Quieren nombrarlo héroe nacional, pero Salta estalló: el informe que lo complica
Un político tucumano está a un paso de ser declarado héroe nacional. La historia de su enfrentamiento con Güemes y el informe que lo complica: lo que revelaron los historiadores.
El Senado de la Nación dio media sanción a un proyecto que busca declarar "Héroe Nacional" a Bernabé Aráoz, un político tucumano que en su provincia es considerado prócer. La iniciativa desató un fuerte rechazo en el ámbito historiográfico y puso en el centro de la escena un viejo conflicto: la relación de Aráoz con el general Martín Miguel de Güemes.
En Salta, la Academia Güemesiana y el Instituto San Felipe y Santiago de Estudios Históricos manifestaron su repudio a la declaración. Sostienen que Aráoz obstaculizó los planes continentales de independencia y la gesta del ejército patriota.
El enfrentamiento con Güemes
Según los académicos, Aráoz intentó desplazar al gobernador salteño, el primero electo por voluntad del pueblo, e interfirió en el plan sanmartiniano. En 1820 invadió Santiago del Estero, complicando la ayuda que desde allí salía para Güemes mientras ejecutaba el plan emancipador de San Martín.
La figura de Aráoz (1776-1824) está marcada por el constante enfrentamiento con Güemes. Le negó reiteradamente el envío de auxilios, armamento y cabalgaduras durante las invasiones realistas entre 1816 y 1820. Desoyó los pedidos de apoyo del gobernador salteño y del propio Manuel Belgrano, y envió caballos en malas condiciones, inutilizables para la guerra de recursos.
Esa falta de compromiso provocó quejas de Belgrano ante el Directorio y derivó en la destitución temporal de Aráoz en 1817 por su inacción. Su accionar impidió la concreción del plan libertador hacia el Alto Perú y lo convirtió en un obstáculo político y militar para Güemes en sus últimos años de vida.
La "República de Tucumán" y el bloqueo
Hacia 1821, tras autoproclamarse presidente de la "República de Tucumán", el choque se profundizó. Invadió Santiago del Estero y bloqueó el avance del Ejército de Observación al Perú, encomendado a Güemes por José de San Martín. Esto desencadenó un enfrentamiento armado en el que Aráoz usó tácticas dilatorias, maniobras a traición y alianzas con opositores salteños de la "Patria Nueva" para derrocar a Güemes.

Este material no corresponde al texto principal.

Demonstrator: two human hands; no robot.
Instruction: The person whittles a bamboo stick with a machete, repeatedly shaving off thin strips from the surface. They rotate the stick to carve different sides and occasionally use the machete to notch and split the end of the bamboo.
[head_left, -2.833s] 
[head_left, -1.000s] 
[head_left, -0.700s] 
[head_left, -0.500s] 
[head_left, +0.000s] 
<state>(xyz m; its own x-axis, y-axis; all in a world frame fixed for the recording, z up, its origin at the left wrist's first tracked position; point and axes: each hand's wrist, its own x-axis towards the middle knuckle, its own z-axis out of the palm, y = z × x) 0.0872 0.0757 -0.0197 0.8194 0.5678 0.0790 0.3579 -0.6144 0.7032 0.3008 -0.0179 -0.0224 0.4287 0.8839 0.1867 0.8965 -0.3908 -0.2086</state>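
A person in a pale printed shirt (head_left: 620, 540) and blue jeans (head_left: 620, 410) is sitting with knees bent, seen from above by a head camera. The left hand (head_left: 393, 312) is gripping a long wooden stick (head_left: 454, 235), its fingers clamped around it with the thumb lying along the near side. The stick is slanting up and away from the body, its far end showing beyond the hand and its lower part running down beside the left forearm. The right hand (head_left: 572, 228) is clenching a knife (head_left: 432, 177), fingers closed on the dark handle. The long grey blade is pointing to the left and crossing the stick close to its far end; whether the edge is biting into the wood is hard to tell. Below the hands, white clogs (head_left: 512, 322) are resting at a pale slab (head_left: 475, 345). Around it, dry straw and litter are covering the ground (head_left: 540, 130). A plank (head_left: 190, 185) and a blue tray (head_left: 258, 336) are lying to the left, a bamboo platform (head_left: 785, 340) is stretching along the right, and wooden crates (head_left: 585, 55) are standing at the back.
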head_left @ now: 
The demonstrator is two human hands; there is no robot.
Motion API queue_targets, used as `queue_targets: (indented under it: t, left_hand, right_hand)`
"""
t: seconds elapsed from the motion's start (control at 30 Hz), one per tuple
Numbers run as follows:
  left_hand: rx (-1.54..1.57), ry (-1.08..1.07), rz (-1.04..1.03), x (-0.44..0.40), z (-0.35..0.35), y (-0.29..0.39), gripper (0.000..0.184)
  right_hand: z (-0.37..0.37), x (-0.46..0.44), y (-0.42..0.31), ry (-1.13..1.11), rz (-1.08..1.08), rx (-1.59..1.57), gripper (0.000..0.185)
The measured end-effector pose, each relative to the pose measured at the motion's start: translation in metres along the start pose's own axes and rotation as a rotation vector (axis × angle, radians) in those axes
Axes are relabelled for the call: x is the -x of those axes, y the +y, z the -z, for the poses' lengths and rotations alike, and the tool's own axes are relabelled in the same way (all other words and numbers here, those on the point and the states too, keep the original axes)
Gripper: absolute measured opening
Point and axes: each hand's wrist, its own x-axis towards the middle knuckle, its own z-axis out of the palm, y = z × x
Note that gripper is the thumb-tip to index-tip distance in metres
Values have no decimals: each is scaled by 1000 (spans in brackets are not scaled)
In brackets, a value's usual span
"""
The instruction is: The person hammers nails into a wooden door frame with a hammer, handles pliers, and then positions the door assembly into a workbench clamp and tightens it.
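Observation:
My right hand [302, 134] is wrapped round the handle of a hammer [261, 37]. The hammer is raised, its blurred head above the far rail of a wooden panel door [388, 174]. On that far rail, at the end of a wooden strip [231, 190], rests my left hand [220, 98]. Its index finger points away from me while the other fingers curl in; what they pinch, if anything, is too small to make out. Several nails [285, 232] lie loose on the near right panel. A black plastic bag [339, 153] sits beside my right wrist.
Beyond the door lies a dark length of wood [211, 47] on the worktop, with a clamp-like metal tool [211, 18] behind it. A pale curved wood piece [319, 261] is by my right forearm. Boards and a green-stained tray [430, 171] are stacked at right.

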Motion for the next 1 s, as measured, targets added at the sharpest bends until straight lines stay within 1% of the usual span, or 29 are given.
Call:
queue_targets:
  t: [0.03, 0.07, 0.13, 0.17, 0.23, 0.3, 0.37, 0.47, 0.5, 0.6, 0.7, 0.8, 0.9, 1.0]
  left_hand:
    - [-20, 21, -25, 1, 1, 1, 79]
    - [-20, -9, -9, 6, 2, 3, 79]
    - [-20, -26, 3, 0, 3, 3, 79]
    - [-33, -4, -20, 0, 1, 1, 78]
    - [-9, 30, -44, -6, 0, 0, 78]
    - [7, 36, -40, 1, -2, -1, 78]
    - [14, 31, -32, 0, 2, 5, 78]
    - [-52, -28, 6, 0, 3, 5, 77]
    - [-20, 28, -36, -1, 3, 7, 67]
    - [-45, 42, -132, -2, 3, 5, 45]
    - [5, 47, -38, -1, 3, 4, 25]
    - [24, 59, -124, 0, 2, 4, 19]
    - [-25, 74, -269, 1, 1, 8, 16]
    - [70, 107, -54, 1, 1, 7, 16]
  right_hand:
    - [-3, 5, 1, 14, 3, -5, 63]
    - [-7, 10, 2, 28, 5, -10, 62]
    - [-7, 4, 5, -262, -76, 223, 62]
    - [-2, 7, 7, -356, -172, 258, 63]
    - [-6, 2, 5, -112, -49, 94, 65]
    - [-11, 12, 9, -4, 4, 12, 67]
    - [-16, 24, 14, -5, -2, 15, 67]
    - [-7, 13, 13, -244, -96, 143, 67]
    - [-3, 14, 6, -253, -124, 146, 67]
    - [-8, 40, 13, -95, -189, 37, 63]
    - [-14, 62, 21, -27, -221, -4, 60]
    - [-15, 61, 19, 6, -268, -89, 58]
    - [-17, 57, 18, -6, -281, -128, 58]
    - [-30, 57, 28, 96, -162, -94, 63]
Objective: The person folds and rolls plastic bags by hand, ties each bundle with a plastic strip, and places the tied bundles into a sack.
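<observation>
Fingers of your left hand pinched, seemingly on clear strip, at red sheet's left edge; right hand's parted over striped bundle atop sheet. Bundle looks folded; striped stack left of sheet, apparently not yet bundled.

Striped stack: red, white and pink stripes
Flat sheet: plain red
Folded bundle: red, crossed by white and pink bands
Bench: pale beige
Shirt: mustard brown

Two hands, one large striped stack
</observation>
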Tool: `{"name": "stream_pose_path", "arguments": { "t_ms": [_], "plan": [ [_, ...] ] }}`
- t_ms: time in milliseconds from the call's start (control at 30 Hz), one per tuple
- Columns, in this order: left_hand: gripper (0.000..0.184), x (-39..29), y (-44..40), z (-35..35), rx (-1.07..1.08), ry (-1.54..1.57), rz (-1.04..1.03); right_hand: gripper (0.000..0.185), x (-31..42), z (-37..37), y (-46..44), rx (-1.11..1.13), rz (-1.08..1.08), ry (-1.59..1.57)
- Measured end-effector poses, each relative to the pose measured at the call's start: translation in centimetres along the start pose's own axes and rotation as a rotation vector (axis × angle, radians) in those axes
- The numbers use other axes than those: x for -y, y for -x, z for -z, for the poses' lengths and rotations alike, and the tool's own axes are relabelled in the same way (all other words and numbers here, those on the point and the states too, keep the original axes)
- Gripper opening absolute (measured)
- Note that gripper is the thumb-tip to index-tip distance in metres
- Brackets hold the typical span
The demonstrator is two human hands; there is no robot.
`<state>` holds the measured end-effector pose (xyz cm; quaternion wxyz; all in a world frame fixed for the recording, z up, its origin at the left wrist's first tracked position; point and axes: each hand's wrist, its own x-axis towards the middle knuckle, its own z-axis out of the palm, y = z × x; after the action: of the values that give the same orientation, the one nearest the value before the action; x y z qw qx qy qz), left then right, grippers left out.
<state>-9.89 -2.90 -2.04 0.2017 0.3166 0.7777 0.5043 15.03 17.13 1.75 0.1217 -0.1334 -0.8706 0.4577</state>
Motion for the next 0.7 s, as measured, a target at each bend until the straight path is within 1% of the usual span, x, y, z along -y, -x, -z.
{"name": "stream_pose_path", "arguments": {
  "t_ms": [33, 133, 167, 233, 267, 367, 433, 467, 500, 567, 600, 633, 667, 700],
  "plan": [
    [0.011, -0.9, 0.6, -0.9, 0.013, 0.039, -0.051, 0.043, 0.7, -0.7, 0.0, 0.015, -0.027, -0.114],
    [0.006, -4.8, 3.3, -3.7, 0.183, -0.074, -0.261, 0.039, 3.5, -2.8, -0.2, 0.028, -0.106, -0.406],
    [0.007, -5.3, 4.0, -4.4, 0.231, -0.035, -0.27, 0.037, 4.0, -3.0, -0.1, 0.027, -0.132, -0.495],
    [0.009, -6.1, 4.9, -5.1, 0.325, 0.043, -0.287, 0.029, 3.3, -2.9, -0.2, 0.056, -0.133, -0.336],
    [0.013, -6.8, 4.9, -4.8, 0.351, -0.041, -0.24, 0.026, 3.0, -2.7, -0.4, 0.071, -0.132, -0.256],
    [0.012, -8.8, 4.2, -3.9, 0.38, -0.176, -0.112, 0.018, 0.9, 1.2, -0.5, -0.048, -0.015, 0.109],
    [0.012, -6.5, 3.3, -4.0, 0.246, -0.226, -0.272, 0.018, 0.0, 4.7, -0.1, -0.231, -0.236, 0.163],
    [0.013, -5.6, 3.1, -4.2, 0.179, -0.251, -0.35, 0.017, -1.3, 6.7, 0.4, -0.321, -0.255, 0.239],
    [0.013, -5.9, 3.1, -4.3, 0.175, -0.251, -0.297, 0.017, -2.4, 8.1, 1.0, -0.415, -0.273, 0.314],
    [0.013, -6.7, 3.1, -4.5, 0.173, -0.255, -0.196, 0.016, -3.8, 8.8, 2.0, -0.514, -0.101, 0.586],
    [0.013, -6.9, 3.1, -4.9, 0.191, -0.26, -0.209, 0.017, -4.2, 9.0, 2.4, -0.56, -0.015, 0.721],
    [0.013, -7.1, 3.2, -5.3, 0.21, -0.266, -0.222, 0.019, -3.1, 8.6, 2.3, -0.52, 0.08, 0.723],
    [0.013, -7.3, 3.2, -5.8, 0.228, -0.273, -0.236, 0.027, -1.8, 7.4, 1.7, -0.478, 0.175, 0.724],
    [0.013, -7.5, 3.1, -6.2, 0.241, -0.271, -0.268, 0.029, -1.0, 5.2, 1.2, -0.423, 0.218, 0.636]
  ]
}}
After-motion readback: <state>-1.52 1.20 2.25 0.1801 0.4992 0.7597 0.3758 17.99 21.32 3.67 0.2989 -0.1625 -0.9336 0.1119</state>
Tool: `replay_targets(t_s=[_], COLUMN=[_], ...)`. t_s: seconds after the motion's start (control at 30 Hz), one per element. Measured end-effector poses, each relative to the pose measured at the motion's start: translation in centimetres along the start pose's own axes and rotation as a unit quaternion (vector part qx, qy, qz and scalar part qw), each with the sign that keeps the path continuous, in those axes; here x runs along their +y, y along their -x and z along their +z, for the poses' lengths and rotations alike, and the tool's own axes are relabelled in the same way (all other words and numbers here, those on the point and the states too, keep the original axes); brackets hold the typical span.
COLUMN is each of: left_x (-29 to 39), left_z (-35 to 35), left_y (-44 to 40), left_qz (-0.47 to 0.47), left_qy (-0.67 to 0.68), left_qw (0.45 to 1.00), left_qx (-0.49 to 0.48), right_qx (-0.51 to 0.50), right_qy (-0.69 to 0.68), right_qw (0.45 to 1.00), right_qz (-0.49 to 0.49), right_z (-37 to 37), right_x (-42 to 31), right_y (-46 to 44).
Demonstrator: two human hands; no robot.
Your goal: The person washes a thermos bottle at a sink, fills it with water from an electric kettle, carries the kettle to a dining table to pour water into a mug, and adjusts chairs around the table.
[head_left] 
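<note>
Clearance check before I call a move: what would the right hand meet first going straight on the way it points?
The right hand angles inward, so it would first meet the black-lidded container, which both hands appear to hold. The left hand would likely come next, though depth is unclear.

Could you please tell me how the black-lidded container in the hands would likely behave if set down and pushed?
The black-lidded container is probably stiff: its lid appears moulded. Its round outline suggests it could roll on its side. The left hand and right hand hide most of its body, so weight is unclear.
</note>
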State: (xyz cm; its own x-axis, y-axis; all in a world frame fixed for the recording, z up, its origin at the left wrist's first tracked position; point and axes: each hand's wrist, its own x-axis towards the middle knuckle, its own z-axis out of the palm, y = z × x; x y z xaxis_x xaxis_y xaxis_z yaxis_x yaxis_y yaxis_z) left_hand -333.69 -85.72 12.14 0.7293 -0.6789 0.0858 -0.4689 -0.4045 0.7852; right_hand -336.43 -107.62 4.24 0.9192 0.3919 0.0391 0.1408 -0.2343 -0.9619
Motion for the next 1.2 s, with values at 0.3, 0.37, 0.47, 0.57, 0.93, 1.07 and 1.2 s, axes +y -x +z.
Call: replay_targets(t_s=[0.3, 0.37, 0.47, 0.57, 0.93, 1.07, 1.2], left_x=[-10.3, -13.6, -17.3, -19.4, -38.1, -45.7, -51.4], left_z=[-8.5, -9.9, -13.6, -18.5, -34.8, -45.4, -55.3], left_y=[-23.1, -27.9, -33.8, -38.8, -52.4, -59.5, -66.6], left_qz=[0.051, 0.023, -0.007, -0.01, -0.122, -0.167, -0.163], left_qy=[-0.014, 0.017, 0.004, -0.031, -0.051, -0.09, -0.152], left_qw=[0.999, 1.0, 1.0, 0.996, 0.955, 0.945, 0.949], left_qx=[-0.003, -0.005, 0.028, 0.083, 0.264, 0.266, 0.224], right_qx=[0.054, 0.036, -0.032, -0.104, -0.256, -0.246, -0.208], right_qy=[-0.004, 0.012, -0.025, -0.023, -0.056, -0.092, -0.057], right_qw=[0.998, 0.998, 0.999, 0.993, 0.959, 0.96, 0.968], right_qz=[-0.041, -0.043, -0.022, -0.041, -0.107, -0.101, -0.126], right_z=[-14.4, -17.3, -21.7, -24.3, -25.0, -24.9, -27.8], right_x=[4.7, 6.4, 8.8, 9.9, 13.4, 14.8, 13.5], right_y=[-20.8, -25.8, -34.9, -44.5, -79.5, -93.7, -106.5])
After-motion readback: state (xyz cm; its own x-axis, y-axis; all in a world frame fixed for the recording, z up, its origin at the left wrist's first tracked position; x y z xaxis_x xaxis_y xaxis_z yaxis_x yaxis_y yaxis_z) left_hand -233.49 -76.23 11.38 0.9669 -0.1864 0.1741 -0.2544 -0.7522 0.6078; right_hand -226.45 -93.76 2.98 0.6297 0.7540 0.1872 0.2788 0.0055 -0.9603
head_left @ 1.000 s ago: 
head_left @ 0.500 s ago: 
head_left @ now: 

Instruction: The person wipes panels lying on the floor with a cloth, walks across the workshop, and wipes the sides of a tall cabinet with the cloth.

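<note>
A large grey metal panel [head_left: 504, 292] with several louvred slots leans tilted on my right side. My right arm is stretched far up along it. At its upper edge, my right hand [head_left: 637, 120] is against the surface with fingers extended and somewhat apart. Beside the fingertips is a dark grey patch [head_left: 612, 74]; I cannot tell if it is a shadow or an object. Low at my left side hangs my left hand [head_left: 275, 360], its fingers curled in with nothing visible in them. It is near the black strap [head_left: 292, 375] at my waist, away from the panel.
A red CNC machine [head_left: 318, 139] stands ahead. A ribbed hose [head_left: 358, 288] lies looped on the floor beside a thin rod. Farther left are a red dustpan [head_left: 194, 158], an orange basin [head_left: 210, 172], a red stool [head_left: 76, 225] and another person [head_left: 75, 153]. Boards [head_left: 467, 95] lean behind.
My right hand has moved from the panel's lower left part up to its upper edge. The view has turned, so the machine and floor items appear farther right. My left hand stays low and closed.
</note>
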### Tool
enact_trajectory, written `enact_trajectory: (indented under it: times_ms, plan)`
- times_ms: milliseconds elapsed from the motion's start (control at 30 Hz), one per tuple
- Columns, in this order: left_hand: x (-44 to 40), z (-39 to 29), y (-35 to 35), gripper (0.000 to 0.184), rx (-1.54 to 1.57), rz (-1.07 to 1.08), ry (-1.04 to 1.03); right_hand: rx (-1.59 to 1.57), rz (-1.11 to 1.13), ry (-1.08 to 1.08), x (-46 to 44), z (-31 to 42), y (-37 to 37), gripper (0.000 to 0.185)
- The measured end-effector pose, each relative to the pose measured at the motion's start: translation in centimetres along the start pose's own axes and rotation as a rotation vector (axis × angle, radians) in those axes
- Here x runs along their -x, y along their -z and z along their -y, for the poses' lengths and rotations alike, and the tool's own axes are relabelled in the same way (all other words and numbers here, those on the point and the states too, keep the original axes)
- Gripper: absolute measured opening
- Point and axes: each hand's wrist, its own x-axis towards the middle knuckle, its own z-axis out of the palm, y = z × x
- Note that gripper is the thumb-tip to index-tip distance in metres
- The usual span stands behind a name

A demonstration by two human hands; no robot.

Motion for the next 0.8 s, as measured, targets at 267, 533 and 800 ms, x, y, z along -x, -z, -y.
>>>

El rechazo de los historiadores
Tras la media sanción en el Senado, distintas entidades históricas se opusieron a la nomenclatura. La Junta de Estudios Históricos de Santiago del Estero manifestó su "plena y absoluta discrepancia". En Salta, la Academia Güemesiana elaboró un informe en el que sostiene que Aráoz fue el principal obstáculo para que Güemes concretara la campaña al Alto Perú bajo el plan de San Martín.
El documento remarca la denegación de auxilios, el bloqueo a las tropas salteñas y las acciones armadas y políticas que derivaron en el derrocamiento del líder gaucho. Concluye que "se lo puede considerar sin exagerar, el máximo responsable de bloquear el apoyo del resto de las provincias al Ejército de Observación al Perú".
El Instituto San Felipe y Santiago también se pronunció. Remarcó el rechazo de la sociedad salteña ante el accionar del exgobernador tucumano y pidió a los legisladores "que sepan oponerse al mismo en la conciencia que honrar la memoria de alguien que mejor merece ser olvidado, no servirá para plantar en los corazones argentinos el verdadero amor a la Patria".
La crítica también apunta a los senadores nacionales por Salta, que apoyaron la iniciativa pese a las implicancias que Aráoz tuvo contra Güemes, su defensa de la frontera norte y su ayuda a la gesta del libertador de América.